**WORK REQUEST**
One part of the entries below is wanted: the lines from the one containing "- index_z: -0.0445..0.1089" through the one containing "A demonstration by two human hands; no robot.". Write those out exactly and nothing else.

**SUPPLIED DATA**
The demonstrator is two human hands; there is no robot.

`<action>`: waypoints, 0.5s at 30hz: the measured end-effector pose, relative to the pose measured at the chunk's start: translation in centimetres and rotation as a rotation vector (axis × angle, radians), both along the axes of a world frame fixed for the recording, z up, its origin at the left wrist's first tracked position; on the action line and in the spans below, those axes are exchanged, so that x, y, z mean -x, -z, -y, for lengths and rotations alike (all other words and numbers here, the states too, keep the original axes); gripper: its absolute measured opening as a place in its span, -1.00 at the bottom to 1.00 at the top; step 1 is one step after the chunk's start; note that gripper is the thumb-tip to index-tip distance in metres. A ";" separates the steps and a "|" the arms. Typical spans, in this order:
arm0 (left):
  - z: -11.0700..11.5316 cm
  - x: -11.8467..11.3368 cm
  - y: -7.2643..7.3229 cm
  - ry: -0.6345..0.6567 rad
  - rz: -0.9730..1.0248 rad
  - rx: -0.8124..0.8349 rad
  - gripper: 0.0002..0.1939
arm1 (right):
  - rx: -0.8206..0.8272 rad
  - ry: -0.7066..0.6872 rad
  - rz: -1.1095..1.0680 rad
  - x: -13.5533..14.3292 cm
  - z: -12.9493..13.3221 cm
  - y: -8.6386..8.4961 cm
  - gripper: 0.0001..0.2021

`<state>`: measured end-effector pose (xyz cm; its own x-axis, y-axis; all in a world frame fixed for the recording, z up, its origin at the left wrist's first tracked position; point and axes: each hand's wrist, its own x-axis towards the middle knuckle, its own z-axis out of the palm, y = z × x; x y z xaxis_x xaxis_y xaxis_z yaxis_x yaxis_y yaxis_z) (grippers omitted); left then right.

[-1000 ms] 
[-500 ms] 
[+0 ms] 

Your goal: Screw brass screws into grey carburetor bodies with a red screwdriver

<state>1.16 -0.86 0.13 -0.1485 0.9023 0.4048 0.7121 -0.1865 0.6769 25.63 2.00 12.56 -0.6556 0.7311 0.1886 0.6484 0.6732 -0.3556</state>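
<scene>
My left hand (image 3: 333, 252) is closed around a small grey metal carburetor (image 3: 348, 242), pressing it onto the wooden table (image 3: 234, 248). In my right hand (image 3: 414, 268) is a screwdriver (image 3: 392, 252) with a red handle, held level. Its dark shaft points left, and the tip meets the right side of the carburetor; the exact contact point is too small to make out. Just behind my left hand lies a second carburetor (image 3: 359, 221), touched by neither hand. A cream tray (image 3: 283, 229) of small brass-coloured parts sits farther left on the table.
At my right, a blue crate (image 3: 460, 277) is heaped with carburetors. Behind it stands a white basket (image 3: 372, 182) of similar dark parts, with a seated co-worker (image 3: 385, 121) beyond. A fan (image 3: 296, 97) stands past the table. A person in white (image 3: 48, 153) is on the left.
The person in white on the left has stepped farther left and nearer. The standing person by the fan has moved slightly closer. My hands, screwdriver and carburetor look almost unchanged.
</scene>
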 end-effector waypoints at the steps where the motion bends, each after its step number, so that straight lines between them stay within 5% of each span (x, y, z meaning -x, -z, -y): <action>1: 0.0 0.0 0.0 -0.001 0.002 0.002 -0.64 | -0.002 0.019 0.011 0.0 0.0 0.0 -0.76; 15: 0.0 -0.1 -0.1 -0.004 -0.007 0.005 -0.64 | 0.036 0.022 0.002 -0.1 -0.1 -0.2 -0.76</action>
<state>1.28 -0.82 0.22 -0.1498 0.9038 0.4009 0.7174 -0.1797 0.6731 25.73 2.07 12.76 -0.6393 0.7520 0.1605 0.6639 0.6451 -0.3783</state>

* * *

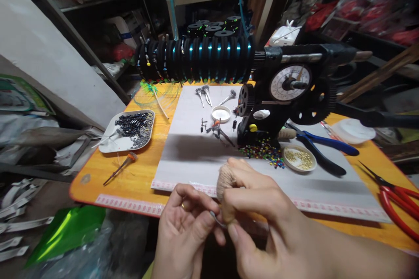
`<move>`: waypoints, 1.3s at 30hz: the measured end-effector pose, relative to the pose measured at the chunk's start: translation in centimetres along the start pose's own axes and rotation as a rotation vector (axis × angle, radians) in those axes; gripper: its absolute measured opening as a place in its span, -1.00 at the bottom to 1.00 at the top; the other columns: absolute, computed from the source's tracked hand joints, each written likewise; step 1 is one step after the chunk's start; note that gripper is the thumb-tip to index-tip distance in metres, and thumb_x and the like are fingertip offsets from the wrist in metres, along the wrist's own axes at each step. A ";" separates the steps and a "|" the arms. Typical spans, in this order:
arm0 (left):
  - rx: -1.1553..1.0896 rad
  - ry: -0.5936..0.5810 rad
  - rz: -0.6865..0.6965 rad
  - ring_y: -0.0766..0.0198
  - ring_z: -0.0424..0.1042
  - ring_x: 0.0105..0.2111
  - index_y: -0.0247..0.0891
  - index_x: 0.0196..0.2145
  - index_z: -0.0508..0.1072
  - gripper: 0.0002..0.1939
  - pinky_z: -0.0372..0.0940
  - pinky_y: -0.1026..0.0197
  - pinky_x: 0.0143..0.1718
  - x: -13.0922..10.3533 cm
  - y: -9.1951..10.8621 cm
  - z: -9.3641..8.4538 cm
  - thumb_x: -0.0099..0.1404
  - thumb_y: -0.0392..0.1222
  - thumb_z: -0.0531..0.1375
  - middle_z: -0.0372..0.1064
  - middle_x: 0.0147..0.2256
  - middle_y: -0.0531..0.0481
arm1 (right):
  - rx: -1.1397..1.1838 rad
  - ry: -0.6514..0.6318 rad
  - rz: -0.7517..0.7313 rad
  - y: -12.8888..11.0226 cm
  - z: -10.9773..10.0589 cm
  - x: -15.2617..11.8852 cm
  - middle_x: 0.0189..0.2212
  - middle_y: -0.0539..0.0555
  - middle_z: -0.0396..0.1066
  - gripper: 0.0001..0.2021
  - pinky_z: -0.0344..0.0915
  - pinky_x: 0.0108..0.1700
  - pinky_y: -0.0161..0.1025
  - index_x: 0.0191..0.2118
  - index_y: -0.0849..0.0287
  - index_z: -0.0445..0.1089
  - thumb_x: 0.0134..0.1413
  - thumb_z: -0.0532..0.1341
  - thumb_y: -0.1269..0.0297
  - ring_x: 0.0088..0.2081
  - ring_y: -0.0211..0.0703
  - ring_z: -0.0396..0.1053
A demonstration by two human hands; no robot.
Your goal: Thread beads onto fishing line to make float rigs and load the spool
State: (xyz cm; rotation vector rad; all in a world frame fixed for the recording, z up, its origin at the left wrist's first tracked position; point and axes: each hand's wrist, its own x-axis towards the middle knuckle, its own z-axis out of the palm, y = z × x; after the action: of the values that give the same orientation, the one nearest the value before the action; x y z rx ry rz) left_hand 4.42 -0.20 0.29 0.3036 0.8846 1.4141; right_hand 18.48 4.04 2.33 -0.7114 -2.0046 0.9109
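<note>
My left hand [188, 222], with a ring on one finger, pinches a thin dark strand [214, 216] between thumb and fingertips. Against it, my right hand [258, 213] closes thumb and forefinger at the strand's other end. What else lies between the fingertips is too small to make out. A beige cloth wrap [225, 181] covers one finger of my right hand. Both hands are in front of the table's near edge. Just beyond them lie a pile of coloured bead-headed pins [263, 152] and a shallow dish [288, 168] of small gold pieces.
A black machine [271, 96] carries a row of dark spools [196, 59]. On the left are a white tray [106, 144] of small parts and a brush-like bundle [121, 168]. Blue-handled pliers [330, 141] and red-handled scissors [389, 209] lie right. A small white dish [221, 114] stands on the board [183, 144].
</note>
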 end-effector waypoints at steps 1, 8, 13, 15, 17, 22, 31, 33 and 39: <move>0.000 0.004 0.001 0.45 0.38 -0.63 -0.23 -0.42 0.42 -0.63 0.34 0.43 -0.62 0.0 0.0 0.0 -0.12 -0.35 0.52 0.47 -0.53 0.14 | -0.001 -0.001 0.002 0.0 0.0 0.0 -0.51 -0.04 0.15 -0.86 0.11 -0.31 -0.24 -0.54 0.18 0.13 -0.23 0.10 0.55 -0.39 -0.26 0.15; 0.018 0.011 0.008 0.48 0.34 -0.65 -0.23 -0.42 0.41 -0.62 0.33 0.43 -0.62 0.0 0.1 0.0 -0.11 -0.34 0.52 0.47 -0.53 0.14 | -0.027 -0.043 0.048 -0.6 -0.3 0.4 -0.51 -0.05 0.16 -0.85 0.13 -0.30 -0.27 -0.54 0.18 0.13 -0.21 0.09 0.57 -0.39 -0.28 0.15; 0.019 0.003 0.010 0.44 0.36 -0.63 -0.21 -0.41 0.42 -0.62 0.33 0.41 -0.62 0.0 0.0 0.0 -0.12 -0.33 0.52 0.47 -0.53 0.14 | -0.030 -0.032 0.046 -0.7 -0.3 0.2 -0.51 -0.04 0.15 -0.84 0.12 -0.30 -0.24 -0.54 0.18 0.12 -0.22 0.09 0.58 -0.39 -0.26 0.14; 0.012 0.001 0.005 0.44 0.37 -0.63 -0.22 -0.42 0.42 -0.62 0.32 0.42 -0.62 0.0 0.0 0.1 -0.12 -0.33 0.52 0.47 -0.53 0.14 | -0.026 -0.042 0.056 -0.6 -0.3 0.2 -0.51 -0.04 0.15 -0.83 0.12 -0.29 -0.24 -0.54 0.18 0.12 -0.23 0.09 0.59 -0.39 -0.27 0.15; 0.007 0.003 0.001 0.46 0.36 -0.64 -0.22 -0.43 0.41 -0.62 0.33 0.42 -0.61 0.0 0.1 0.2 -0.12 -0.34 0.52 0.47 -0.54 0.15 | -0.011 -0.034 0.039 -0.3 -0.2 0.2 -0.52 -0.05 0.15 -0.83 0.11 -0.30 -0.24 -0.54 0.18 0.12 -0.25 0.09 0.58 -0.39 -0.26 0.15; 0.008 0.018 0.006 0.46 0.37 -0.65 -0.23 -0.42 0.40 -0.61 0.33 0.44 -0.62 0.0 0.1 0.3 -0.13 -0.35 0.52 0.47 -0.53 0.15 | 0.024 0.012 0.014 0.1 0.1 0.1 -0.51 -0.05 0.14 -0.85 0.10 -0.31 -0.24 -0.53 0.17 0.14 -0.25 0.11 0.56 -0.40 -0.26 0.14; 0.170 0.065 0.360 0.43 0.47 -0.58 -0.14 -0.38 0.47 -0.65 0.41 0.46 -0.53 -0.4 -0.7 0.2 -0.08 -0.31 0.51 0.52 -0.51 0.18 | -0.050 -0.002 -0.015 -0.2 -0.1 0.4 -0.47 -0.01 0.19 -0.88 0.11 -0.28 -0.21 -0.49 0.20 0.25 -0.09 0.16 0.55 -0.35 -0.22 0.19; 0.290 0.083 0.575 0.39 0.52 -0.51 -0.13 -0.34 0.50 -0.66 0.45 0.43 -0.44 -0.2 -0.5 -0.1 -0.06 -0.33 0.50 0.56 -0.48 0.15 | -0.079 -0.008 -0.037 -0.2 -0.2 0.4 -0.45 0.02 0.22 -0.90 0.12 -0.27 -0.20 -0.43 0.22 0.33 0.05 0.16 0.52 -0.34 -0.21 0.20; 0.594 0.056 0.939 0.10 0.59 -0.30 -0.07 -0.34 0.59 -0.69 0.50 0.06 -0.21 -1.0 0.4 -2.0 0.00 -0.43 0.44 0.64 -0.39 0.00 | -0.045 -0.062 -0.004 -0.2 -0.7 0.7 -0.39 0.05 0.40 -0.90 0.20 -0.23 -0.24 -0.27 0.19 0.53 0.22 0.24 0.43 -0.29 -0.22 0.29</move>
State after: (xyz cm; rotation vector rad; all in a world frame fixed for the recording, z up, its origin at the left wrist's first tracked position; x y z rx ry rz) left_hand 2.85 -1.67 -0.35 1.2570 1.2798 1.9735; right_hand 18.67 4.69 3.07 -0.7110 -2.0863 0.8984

**TASK RESULT**
  - index_z: -0.0445..0.1089
  - thumb_x: 0.0134..0.1413
  - thumb_z: -0.0532..0.1341
  - thumb_y: -0.1269..0.0297
  - ring_x: 0.0088..0.2081
  - ring_y: -0.0211..0.0703
  - ring_z: -0.0396..0.1053
A demonstration by two human hands; no robot.

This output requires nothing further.